Additionally, Justice Elena Kagan stressed that revisiting Quill should be the work of Congress and not of the Supreme Court. “When Congress has not addressed an issue for 25-plus years,” she said, “it gives us reason to pause, because Congress could have addressed the issue and Congress chose not to. This is not the kind of issue where you say: Well, it probably didn’t get on Congress’ radar screen or maybe Congress was too busy doing other things. This is a very prominent issue which Congress has been aware of for a very long time and has chosen not to do something about that.”
Speaking on behalf of Wayfair and in opposition to overturning Quill, lawyer George Isaacson argued that overturning Quill would be a mistake because “companies have ordered their economic affairs” around the nexus standard and what is required in terms of sales tax collection.
However, Justice John Roberts questioned this reasoning: “So, you’re saying they’ve made business decisions on the basis of an erroneous decision …. That use taxes are not being paid.” He added: “In other words, the benefit comes … from the fact that most people aren’t paying use taxes.”

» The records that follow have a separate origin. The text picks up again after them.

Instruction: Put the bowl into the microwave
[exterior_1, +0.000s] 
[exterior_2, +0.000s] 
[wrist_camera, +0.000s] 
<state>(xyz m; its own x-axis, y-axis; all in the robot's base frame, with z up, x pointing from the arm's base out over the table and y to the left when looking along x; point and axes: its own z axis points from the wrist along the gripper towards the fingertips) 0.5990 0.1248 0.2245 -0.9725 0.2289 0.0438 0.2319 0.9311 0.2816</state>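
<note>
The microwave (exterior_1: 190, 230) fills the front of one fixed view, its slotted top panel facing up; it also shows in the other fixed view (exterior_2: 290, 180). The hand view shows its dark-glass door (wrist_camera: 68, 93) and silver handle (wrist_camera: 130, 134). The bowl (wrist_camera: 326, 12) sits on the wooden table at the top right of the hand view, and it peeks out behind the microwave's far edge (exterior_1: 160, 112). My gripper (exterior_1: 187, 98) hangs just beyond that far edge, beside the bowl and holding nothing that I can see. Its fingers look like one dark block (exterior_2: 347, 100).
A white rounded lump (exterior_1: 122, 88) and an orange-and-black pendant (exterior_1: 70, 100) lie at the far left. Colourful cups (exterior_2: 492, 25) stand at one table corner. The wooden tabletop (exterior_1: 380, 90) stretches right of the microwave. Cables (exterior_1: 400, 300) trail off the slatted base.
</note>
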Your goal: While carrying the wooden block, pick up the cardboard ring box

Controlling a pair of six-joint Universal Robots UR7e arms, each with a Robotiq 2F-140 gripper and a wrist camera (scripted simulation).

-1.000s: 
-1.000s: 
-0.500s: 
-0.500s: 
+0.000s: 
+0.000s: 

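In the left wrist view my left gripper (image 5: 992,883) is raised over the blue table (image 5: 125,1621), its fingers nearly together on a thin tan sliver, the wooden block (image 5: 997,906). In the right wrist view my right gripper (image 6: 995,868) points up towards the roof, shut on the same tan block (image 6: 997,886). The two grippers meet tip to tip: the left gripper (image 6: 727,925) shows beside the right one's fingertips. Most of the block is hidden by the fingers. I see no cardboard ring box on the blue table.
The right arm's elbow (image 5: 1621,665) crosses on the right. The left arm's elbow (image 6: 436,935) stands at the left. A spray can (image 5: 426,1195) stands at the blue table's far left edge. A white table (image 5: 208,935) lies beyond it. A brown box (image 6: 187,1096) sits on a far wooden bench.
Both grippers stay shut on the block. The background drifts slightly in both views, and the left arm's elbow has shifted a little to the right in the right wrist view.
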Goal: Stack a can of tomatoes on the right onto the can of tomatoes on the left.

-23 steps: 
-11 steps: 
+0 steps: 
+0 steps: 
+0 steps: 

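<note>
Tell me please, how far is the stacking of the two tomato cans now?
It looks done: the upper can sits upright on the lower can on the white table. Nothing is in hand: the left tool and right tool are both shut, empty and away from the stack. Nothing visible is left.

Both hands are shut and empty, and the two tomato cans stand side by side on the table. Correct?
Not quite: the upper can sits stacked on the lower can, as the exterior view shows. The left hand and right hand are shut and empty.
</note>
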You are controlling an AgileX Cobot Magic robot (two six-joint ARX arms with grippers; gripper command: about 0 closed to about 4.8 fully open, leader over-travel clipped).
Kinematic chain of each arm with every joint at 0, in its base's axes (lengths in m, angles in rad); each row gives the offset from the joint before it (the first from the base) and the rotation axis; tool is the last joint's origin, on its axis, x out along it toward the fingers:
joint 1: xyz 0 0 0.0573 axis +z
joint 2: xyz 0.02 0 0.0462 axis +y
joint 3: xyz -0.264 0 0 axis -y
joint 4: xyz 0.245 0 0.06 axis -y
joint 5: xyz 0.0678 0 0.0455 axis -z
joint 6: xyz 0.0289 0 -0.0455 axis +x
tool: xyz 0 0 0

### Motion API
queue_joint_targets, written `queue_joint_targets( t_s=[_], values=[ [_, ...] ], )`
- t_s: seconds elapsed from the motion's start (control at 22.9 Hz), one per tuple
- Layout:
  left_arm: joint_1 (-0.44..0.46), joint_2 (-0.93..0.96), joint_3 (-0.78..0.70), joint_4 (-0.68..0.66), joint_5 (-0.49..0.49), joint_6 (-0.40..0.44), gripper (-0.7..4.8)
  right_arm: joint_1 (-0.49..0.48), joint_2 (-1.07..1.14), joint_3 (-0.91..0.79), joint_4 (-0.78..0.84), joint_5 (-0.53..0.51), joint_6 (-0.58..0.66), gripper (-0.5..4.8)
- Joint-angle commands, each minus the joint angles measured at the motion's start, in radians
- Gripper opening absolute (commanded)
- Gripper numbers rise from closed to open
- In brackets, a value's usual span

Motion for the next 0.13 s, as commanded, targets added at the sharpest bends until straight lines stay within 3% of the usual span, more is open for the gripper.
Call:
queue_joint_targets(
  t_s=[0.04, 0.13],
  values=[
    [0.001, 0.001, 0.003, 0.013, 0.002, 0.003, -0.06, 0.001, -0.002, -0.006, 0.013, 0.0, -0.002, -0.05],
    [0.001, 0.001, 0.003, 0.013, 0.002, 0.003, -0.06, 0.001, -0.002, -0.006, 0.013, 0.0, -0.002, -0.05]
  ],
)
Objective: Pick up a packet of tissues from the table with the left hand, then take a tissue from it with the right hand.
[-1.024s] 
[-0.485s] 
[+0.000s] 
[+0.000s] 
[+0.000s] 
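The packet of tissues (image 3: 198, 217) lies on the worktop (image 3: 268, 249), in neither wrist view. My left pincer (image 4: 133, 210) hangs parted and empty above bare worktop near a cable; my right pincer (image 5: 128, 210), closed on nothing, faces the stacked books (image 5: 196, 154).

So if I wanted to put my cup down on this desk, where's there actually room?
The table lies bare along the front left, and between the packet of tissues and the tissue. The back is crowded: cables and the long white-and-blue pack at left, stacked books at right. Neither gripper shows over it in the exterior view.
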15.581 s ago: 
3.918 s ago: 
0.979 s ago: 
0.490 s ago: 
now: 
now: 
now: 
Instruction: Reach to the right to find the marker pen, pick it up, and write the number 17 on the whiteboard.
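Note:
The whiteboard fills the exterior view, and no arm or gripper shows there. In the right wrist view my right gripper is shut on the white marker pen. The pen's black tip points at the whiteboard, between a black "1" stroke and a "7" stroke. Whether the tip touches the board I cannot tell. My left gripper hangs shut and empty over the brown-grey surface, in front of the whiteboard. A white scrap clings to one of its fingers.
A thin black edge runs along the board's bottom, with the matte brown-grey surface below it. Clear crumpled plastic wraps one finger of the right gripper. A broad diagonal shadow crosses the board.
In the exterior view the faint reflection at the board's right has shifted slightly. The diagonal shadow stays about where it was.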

Last November, ABA filed an amicus brief in support of sales tax fairness alongside groups including attorneys general, legislators, economists, and retailers. ABA pointed to “the notorious practice of ‘showrooming,’ where a customer browses in a bricks-and-mortar store, then buys products online using a smartphone in order to avoid paying sales tax,” as one consequence of Quill that particularly harms independent booksellers. ABA asked the court to “overrule this unfair rule and ensure that ordinary market forces—not government-imposed tax arbitrage—determines who wins and who loses in the bookselling market.” In January, the Supreme Court announced that it would review the case.
During questioning, Justice Roberts attempted to minimize the need to update Quill because Amazon was collecting in every state. But a report published this month by ABA and Civic Economics, Prime Numbers: Amazon and American Communities, demonstrates this is far from the case. There has been a significant and growing loss of employment and sales tax as Amazon’s Marketplace for third-party sales becomes increasingly dominant.
Civic Economics estimates that Amazon’s total retail sales in the U.S. in 2016 (the most recent figures available), including third-party merchants, exceeded $130 billion. Those sales represent 44,000 empty storefronts and 637,000 displaced retail workers, only minimally offset by Amazon’s employment in distribution facilities.
Marketplace sales grew from 46 percent of Amazon’s retail sales in the U.S. in 2014 to 56 percent in 2016, more than doubling in volume over the same period. Amazon’s direct sales grew at a much slower pace, resulting in a significant shift toward third-party sellers, which are currently left to their own discretion to decide whether and where to remit sales taxes.